## Required work
Provide the records once more, identical to the original.
---------- Provided data
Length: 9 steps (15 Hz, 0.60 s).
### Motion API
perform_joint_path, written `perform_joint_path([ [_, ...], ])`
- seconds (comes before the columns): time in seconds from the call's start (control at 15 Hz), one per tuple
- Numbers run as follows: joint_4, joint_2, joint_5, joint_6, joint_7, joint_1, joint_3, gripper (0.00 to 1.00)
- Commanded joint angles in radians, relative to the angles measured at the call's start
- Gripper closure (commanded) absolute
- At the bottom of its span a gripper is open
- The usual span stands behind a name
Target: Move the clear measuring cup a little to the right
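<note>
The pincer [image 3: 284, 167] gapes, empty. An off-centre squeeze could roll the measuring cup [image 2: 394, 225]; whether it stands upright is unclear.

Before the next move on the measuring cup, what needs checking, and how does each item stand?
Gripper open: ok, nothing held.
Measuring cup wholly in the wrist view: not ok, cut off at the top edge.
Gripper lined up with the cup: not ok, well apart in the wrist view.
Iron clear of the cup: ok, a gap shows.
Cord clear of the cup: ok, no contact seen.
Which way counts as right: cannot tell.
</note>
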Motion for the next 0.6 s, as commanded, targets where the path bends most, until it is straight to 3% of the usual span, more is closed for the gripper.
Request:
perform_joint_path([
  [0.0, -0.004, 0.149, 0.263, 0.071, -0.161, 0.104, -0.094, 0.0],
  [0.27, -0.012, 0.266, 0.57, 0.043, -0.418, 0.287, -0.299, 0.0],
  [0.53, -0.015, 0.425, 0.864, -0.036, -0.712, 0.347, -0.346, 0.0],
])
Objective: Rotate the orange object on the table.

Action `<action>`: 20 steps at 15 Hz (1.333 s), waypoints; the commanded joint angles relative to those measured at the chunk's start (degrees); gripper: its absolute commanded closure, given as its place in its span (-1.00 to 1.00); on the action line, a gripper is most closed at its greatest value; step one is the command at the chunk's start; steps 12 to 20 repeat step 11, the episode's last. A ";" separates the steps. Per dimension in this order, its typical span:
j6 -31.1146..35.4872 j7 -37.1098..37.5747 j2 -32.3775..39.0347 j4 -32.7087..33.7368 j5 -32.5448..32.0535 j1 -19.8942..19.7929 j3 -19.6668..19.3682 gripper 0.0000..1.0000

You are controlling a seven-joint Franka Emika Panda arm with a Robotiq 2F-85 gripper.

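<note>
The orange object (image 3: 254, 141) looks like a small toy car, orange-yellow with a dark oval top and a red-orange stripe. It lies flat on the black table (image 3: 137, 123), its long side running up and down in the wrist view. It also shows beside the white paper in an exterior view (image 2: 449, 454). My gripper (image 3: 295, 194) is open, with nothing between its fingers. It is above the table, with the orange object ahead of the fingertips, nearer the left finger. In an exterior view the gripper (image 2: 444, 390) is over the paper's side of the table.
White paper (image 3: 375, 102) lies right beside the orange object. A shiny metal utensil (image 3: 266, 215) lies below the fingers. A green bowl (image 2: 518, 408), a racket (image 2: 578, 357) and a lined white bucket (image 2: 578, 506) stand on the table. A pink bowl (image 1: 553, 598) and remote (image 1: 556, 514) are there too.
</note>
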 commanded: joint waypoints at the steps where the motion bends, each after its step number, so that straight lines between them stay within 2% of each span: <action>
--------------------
## Written reply
Length: 9 steps (15 Hz, 0.60 s).
### Motion API
perform_joint_path, written `perform_joint_path([ [_, ...], ])`
- seconds (comes before the columns): time in seconds from the call's start (control at 15 Hz), one per tuple
- Numbers run as follows: joint_4, joint_2, joint_5, joint_6, joint_7, joint_1, joint_3, gripper (0.00 to 1.00)
- Commanded joint angles in radians, relative to the angles measured at the call's start
- Gripper closure (commanded) absolute
- At the bottom of its span a gripper is open
- The usual span stands behind a name
Target: Move the clear measuring cup a little to the right
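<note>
The pincer [image 3: 284, 167] gapes, empty. An off-centre squeeze could roll the measuring cup [image 2: 394, 225]; whether it stands upright is unclear.

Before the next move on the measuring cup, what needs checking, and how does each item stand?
Gripper open: ok, nothing held.
Measuring cup wholly in the wrist view: not ok, cut off at the top edge.
Gripper lined up with the cup: not ok, well apart in the wrist view.
Iron clear of the cup: ok, a gap shows.
Cord clear of the cup: ok, no contact seen.
Which way counts as right: cannot tell.
</note>
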Motion for the next 0.6 s, as commanded, targets where the path bends most, until it is straight to 3% of the usual span, more is closed for the gripper.
Request:
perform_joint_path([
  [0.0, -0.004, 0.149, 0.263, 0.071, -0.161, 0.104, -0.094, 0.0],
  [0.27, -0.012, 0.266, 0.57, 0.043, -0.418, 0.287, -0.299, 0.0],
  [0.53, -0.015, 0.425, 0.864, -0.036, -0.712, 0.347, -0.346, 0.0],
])
Objective: Rotate the orange object on the table.

Action `<action>`: 20 steps at 15 Hz (1.333 s), waypoints; the commanded joint angles relative to those measured at the chunk's start (degrees); gripper: its absolute commanded closure, given as its place in its span (-1.00 to 1.00); on the action line, a gripper is most closed at its greatest value; step one is the command at the chunk's start; steps 12 to 20 repeat step 11, the episode's last. A ";" separates the steps. Per dimension in this order, its typical span:
j6 -31.1146..35.4872 j7 -37.1098..37.5747 j2 -32.3775..39.0347 j4 -32.7087..33.7368 j5 -32.5448..32.0535 j1 -19.8942..19.7929 j3 -19.6668..19.3682 gripper 0.0000..1.0000

You are controlling a seven-joint Franka Emika Panda arm with a Robotiq 2F-85 gripper.

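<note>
The orange object (image 3: 254, 141) looks like a small toy car, orange-yellow with a dark oval top and a red-orange stripe. It lies flat on the black table (image 3: 137, 123), its long side running up and down in the wrist view. It also shows beside the white paper in an exterior view (image 2: 449, 454). My gripper (image 3: 295, 194) is open, with nothing between its fingers. It is above the table, with the orange object ahead of the fingertips, nearer the left finger. In an exterior view the gripper (image 2: 444, 390) is over the paper's side of the table.
White paper (image 3: 375, 102) lies right beside the orange object. A shiny metal utensil (image 3: 266, 215) lies below the fingers. A green bowl (image 2: 518, 408), a racket (image 2: 578, 357) and a lined white bucket (image 2: 578, 506) stand on the table. A pink bowl (image 1: 553, 598) and remote (image 1: 556, 514) are there too.
</note>
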 commanded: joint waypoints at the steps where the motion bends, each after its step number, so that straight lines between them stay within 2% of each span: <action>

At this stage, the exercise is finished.